It is relatively consistent with ZF that there is an infinite Dedekind-finite set of reals, an infinite set of reals $X$ with no countably infinite subset. This set of reals forms a metric space with the usual metric, and it cannot be separable, because it has no countably infinite subset (and no finite subset of an infinite metric space can be dense).

Meanwhile, such an $X$ has your limit point property. To see this, suppose $Y\subset X$ is infinite, but has no limit point in $X$. In particular, every point $y\in Y$ is isolated in $Y$, and therefore we may pick a rational interval neighborhood $(q_x,r_x)$ of $y$ containing no other points from $Y$ except for $y$ itself.
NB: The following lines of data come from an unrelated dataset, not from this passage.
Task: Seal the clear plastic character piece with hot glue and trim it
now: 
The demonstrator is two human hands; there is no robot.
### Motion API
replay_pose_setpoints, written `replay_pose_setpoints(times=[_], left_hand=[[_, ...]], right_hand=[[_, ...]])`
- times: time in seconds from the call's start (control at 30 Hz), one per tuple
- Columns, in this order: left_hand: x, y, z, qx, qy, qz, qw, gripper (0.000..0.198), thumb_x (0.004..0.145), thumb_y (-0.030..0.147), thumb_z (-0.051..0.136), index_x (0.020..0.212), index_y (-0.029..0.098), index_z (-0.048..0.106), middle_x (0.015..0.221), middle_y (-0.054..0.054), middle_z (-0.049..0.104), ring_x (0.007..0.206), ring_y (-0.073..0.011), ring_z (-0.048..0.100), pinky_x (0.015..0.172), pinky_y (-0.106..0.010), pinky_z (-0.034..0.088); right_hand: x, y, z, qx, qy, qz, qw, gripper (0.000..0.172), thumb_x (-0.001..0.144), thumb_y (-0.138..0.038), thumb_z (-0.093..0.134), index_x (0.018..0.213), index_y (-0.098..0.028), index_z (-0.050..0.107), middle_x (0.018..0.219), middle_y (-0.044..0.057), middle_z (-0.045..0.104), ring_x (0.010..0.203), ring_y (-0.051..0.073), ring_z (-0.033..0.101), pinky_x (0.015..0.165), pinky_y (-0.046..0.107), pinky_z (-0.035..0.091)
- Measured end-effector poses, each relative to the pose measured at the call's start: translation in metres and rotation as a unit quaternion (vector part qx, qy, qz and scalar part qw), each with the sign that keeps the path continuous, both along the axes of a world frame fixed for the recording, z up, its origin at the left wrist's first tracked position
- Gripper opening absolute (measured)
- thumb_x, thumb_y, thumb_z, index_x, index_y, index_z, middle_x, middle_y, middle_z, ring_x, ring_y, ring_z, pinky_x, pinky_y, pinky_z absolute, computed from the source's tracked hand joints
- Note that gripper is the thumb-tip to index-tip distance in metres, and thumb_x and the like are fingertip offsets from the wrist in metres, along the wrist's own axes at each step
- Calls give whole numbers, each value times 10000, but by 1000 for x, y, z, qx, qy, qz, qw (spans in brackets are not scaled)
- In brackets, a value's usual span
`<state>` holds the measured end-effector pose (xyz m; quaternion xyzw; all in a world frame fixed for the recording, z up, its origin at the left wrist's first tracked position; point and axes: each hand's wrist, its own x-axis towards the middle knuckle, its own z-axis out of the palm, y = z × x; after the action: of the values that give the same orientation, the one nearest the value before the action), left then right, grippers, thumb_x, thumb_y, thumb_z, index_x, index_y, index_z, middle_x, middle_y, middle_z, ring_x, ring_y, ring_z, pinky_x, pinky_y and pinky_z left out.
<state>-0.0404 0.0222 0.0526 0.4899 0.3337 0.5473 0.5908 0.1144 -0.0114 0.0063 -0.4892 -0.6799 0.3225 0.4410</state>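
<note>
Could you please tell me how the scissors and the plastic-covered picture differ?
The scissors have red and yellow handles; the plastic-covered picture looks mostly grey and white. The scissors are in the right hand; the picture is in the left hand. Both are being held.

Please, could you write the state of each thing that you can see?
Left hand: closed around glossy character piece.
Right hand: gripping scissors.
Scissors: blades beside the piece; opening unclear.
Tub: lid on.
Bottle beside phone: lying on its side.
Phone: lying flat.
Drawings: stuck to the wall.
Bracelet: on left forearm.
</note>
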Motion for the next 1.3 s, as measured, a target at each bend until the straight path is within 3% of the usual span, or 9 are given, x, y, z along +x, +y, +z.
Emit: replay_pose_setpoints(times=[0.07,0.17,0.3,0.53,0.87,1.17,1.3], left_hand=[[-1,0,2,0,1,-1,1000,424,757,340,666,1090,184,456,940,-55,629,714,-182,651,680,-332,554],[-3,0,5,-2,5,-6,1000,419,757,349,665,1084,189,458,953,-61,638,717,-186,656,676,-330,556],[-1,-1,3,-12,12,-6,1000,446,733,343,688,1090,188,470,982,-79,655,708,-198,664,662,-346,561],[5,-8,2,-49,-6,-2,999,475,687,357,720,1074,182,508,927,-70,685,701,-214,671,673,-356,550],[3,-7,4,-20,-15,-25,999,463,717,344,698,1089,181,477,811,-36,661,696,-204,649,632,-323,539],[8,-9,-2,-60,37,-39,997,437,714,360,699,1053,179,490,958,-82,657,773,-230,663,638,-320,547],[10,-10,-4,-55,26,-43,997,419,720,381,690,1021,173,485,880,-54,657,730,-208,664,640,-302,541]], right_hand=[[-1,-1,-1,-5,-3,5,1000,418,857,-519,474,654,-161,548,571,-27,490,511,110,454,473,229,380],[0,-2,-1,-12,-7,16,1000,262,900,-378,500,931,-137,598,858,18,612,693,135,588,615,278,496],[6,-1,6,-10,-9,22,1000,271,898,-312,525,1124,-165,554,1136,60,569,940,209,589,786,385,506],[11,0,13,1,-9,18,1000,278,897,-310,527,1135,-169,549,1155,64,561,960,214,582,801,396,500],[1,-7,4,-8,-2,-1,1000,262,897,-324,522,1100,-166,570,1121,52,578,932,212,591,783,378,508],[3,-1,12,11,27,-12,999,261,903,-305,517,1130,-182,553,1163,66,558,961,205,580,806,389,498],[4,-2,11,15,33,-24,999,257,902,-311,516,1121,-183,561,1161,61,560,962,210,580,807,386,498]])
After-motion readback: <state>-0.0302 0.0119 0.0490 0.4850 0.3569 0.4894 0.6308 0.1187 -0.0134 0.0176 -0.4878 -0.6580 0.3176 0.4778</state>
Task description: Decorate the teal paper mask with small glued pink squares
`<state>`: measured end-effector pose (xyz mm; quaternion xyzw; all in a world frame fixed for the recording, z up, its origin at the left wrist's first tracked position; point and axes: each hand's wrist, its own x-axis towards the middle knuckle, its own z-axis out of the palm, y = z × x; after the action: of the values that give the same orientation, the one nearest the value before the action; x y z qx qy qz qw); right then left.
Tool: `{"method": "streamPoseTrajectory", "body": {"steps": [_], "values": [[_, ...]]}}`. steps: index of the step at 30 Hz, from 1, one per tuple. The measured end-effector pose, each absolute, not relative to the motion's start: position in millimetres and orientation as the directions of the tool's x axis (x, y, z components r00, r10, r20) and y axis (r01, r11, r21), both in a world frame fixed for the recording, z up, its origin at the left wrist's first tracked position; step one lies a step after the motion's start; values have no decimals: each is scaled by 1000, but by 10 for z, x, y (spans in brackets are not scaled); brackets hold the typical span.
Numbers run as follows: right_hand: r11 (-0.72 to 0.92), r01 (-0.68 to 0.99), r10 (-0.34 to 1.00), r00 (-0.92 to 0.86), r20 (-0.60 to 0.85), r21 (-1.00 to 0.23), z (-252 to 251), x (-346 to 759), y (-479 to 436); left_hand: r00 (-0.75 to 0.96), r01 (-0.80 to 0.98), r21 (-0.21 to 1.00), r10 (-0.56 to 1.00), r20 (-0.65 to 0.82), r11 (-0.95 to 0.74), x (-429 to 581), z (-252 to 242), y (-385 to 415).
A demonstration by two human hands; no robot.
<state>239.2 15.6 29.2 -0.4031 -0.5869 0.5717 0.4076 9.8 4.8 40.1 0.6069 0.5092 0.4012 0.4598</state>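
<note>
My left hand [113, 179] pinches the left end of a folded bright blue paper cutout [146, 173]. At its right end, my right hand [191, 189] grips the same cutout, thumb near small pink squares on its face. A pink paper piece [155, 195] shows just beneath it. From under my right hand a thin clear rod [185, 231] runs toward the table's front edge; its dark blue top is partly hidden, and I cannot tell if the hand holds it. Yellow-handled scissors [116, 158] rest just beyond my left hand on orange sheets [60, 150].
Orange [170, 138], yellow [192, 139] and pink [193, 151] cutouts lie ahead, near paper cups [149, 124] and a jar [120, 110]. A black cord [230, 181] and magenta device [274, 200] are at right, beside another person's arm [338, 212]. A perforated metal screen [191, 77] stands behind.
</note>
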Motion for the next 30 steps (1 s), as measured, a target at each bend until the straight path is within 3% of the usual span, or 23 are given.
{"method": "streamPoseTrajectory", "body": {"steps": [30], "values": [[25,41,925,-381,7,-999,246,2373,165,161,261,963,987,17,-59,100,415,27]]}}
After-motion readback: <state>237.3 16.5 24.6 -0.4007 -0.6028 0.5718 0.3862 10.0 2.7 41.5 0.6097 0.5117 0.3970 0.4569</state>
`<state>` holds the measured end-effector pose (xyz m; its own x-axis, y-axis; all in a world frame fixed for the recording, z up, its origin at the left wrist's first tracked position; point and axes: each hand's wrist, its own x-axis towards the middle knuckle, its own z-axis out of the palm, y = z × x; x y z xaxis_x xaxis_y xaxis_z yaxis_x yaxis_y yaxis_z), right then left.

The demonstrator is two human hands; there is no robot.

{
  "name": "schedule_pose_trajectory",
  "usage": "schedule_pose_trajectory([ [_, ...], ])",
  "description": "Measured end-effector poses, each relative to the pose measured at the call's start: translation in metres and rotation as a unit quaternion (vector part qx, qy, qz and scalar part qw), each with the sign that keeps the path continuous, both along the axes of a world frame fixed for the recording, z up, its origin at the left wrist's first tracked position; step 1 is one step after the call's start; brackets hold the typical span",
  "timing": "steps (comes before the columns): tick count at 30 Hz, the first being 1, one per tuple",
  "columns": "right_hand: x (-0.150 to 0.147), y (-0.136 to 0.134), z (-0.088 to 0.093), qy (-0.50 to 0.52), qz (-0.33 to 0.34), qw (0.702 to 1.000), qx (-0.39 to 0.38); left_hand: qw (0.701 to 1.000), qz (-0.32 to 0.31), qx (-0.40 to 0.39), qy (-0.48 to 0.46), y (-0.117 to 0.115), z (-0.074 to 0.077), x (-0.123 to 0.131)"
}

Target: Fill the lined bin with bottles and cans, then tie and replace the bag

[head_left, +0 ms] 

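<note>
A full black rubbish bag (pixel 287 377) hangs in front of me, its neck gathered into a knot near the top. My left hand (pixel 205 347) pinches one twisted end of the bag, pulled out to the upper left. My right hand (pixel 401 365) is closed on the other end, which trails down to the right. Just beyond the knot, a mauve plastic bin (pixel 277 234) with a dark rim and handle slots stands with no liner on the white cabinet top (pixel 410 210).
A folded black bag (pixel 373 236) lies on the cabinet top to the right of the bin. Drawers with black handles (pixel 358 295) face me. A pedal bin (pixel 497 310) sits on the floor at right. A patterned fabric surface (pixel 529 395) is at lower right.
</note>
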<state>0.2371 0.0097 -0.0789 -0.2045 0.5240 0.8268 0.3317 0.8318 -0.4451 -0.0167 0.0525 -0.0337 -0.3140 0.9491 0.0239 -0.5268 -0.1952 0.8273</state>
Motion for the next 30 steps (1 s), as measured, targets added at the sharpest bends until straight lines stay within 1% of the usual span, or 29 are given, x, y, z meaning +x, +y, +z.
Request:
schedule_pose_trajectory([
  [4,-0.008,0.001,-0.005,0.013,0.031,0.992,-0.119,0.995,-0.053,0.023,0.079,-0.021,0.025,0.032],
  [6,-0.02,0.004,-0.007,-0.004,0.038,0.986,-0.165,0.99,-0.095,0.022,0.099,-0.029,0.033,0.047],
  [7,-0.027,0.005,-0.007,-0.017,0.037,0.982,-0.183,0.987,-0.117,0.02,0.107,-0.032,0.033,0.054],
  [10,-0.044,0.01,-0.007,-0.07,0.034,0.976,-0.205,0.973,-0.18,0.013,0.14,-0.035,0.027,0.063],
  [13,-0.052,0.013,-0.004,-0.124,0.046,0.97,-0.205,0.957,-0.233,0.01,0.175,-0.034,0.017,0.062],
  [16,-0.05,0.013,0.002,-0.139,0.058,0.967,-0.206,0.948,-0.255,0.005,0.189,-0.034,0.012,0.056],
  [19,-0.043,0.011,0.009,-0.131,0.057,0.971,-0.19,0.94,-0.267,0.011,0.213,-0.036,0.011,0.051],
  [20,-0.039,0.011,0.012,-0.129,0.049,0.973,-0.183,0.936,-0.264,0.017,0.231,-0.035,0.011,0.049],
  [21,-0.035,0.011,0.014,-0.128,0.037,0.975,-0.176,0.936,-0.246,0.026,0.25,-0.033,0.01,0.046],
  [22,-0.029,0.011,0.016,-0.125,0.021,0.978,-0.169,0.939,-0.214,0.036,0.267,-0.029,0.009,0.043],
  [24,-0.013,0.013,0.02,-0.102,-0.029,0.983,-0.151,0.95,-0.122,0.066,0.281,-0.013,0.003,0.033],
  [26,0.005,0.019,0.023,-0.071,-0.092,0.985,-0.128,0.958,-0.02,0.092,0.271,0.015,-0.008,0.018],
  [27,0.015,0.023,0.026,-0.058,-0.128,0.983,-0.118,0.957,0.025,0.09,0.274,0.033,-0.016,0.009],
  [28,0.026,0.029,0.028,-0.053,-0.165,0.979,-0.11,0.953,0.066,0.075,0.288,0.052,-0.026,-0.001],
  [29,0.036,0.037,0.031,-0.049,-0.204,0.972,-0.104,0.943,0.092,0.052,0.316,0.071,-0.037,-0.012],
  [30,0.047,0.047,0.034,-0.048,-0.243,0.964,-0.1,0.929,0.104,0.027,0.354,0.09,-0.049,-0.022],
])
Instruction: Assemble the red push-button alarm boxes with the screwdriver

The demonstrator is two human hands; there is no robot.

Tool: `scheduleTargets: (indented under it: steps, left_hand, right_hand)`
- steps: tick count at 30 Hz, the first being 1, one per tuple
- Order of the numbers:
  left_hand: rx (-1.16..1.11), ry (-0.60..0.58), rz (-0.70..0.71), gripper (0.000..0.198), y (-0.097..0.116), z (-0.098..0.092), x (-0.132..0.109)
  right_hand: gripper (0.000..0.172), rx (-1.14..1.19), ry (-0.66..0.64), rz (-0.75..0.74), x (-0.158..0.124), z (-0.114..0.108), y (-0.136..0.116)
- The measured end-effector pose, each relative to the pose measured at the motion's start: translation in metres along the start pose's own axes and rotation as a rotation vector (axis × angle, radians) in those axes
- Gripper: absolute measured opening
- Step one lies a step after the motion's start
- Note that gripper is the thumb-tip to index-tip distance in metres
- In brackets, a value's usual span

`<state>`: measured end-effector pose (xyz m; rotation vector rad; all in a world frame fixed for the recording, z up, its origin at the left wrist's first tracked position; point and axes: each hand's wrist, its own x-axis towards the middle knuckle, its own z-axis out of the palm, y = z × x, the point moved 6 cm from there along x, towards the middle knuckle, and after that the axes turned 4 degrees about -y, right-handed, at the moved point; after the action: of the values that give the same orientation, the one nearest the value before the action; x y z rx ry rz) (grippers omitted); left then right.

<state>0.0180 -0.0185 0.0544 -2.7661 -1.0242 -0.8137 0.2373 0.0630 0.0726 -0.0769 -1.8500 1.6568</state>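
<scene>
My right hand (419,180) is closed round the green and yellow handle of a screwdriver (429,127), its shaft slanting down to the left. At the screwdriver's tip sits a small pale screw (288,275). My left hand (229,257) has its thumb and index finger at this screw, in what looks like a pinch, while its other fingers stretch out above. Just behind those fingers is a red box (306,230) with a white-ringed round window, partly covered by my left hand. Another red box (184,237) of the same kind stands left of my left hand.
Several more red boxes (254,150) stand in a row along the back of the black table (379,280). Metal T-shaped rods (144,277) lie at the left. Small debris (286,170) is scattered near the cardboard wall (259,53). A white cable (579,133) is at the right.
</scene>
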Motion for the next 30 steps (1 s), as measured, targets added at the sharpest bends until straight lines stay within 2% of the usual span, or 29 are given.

We do not need AC to pick this interval, since we may enumerate the rational intervals and pick the first one with this property. Further, each $y\in Y$ gives rise to a distinct such interval. Thus, we have an injective map from $Y$ to the set of rational intervals, and from this it follows that $Y$ is countable, contradicting our assumption that $X$ has no countably infinite subset.

Note that $X$ also serves as a metric space that is limit-point compact but not compact. We've already shown that it is limit-point compact. But $X$ is not compact because we may simply pick any real $z\notin X$ that is a limit point of $X$, and then use the rational approximations to $z$ to produce an open cover of $X$ with no finite subcover, consisting of intervals straddling these approximations. Thus, ZF (if consistent) does not prove that limit-point-compact metric spaces must be compact.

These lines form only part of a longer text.